So, we don’t really care much about the 12000.

Similarly, whene $n$ gets big, the 148 will become a lot less significant.

Conclusion: When looking at $T(n)$, the specific constants are not very important!

Instead, look at $O($ $)$ - the Big-O

$O$ refers to the order of magnitude - it’s like $T(n)$, but you get to ignore all of the constants.

Big-O is the primary way we measure computational complexity.

  • can be used for measuring time complexity or space (i.e., memory) complexity
  • unless stated otherwise, assume it’s talking about time complexity - describing how the running time of an algorithm grows with larger inputs

All of these functions can be described as $O(n)$, also known as linear because they grow linearly with $n$

  • $T(n) = 148n+12000$

  • $T(n) = 4n+5$

  • $T(n) = 2081n+6$

These functions are all $O(n^2)$ - also known as quadratic

  • $T(n) = 0.001n^2$
  • $T(n) = 5n^2+33$
  • $T(n) = 23n^2+10n+8$

Why doesn’t $T(n) = 23n^2+10n+8$ have $O(n^2+n)$

  • again, when $n$ gets big, the $n^2$ term is what dominates
  • You only need to include the biggest term.

These functions are all $O(1)$ - also known as constant

  • $T(n) = 3$
  • $T(n) = 1278540$
  • $T(n) = 54$

Determining Big-O

Finding Big-O values is much easier than calculating $T(n)$ because you can ignore all the constants.

Here, we can see we have constant * $n$ + constant number of operations, which is just $O(n)$.

The only thing that depends on the size of the input is the number of times the loop iterates.

def sum_of_n_loop(n):
    total = 0  # constant number of things
    
    #this loop runs n + constant number times
    for i in range(n+1): #constant number of operations 
        total += i  #constant number of operations
        
    return total

Common Big-O functions

f(n)

Name

\(1\)

Constant

\(\log n\)

Logarithmic

\(n\)

Linear

\(n\log n\)

Log Linear

\(n^{2}\)

Quadratic

\(n^{3}\)

Cubic

\(2^{n}\)

Exponential

Group Activity Problem 4: Big-O of Searching

Here is an example of the search_for() function that we wrote during the first week of class.

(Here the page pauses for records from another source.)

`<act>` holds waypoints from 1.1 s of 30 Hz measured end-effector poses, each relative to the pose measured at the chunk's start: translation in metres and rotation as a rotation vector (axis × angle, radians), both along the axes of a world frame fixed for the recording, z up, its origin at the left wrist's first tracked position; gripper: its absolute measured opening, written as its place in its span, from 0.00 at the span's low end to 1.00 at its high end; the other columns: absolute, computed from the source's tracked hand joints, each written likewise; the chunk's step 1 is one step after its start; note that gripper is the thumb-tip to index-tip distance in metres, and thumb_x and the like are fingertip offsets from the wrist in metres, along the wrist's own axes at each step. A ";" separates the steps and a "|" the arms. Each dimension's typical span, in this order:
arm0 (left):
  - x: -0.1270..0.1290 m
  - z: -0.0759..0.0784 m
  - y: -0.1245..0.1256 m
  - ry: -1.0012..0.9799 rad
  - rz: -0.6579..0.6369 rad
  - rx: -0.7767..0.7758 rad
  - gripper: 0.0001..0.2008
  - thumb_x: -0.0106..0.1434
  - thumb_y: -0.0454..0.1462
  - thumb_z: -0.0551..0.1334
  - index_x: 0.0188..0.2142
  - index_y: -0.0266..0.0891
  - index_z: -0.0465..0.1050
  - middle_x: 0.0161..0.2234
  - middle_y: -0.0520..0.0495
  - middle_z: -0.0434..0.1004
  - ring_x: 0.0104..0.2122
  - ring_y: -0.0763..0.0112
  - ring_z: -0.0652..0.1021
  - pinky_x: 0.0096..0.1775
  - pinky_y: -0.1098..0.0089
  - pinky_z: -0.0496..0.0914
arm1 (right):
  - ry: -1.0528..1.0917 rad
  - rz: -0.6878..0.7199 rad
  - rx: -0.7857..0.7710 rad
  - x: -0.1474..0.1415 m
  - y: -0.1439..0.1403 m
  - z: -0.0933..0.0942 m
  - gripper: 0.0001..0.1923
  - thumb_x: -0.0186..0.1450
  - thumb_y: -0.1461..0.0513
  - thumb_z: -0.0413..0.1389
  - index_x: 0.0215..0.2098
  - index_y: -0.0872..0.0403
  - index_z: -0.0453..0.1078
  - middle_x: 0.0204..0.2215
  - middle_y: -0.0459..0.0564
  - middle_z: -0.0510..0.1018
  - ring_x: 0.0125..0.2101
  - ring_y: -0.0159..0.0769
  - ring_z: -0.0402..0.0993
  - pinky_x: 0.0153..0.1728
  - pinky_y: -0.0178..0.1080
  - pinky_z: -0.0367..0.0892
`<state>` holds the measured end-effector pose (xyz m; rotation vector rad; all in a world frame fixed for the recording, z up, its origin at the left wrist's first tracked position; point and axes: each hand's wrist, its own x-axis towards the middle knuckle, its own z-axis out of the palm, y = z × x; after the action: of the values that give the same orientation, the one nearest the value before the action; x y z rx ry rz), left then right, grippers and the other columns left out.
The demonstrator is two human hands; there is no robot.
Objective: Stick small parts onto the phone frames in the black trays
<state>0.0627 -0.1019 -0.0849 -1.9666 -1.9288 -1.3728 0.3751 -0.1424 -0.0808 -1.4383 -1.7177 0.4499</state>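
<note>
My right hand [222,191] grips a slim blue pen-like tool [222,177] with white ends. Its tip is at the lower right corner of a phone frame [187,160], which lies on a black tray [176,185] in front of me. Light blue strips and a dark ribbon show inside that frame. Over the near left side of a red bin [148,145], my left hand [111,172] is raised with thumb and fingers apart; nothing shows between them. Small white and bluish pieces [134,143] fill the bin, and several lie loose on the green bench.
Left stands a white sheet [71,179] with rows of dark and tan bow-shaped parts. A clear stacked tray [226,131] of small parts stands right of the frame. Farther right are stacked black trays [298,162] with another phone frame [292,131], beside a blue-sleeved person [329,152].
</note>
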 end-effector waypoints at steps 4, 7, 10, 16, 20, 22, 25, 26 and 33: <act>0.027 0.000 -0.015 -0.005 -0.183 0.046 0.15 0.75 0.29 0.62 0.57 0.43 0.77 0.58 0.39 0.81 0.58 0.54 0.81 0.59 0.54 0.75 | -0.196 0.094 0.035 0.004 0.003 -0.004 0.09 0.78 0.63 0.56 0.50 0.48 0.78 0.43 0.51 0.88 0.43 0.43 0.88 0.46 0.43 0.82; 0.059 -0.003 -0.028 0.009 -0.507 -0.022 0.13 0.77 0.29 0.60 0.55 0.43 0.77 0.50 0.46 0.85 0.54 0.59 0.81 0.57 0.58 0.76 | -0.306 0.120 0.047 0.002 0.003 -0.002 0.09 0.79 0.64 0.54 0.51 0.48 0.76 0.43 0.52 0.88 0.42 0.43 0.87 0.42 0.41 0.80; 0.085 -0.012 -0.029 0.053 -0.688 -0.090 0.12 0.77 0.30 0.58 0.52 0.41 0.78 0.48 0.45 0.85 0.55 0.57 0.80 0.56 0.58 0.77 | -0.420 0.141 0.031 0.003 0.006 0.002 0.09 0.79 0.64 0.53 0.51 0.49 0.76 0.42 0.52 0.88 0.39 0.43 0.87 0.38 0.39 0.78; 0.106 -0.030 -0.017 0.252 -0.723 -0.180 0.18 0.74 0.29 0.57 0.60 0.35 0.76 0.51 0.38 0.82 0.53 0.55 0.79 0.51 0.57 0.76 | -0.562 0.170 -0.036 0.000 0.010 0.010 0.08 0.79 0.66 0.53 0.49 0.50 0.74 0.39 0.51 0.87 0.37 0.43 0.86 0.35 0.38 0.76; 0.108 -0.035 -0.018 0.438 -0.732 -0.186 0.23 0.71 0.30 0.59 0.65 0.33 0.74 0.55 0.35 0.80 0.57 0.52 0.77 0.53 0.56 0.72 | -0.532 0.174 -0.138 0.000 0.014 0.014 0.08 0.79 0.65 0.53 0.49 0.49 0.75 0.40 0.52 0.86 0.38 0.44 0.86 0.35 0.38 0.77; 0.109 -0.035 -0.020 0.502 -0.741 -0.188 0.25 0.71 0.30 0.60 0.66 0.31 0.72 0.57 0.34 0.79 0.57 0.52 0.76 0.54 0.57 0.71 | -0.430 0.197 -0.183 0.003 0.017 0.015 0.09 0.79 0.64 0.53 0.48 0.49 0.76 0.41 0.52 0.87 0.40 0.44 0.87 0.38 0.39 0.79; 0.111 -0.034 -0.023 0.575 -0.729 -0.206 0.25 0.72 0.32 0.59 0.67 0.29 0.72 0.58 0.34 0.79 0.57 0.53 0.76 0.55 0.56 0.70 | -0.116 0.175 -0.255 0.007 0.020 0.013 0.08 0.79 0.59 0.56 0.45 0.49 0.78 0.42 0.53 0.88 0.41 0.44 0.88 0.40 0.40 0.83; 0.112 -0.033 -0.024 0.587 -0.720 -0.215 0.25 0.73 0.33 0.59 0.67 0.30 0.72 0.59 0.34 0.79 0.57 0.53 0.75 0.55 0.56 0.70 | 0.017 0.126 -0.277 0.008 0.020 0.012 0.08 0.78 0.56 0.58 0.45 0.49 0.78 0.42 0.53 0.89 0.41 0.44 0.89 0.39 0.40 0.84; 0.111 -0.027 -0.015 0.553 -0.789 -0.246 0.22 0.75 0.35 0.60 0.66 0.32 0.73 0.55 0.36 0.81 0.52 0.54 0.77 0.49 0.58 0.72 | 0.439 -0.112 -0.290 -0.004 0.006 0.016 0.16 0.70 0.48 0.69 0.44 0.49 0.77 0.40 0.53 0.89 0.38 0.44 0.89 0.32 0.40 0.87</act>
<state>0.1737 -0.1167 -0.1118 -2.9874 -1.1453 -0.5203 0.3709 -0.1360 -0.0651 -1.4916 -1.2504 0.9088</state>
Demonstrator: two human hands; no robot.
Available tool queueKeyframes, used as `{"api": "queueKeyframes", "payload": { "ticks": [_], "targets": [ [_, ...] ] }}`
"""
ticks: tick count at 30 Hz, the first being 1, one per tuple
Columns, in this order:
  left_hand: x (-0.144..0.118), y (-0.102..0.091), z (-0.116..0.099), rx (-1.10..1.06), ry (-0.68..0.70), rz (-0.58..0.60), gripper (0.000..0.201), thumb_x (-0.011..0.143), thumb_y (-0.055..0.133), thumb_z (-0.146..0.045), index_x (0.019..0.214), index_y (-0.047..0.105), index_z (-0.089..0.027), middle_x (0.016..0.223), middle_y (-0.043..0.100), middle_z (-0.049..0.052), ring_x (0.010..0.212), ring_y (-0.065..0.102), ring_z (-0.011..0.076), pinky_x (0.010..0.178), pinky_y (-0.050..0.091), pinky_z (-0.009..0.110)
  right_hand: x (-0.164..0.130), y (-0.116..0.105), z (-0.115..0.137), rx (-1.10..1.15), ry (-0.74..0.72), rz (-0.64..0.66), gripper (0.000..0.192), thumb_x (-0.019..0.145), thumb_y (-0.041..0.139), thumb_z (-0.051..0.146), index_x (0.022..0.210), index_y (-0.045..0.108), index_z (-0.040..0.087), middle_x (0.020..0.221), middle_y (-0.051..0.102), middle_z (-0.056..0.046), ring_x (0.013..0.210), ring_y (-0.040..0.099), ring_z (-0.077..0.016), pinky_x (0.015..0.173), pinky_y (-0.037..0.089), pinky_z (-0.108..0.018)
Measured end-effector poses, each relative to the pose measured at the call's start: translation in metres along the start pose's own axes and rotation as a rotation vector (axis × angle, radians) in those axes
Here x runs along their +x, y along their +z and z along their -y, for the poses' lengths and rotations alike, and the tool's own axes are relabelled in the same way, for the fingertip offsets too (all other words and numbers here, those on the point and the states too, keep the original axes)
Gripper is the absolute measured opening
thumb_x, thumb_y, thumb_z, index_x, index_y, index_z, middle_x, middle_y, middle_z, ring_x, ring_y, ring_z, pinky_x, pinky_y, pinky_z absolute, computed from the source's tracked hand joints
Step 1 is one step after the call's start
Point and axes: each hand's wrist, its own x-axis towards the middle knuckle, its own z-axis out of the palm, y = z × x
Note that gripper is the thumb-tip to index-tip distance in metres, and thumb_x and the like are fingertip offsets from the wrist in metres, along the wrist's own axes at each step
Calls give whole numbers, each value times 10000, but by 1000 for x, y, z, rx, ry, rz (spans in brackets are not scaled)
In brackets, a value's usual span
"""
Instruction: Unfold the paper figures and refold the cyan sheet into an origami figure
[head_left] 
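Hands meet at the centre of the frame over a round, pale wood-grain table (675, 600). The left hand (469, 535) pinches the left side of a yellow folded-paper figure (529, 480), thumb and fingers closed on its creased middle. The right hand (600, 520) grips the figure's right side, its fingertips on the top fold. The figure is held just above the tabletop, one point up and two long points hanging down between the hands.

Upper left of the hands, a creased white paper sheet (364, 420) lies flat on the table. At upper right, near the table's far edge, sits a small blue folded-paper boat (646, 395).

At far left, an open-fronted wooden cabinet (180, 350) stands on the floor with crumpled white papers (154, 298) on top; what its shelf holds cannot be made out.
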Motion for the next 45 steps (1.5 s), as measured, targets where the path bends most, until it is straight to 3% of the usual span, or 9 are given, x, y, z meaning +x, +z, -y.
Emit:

def search_for(item, list_to_search_in):
    """
    item: the item you're supposed to search for
    list_to_search_in: the list you're supposed to look through to find item
    return: True or False depending on if item is contained in list_to_search_in
    """
    for curr_item in list_to_search_in:
        if item == curr_item:
            return True
    
    return False

#let's test it on some examples
print( search_for(42,[35,66,70,5,42,10,12]) )
print( search_for(35,[35,66,70,5,42,10,12]) )
print( search_for(12,[35,66,70,5,42,10,12]) )
print( search_for(9,[35,66,70,5,42,10,12]) )
True
True
True
False

What is the $n$ in this algorithm? That is, what tells you the “size” of the input?

What is the Big-O of this algorithm?

Are the number of steps different for the different test cases?

What is the Big-O of the algorithm below?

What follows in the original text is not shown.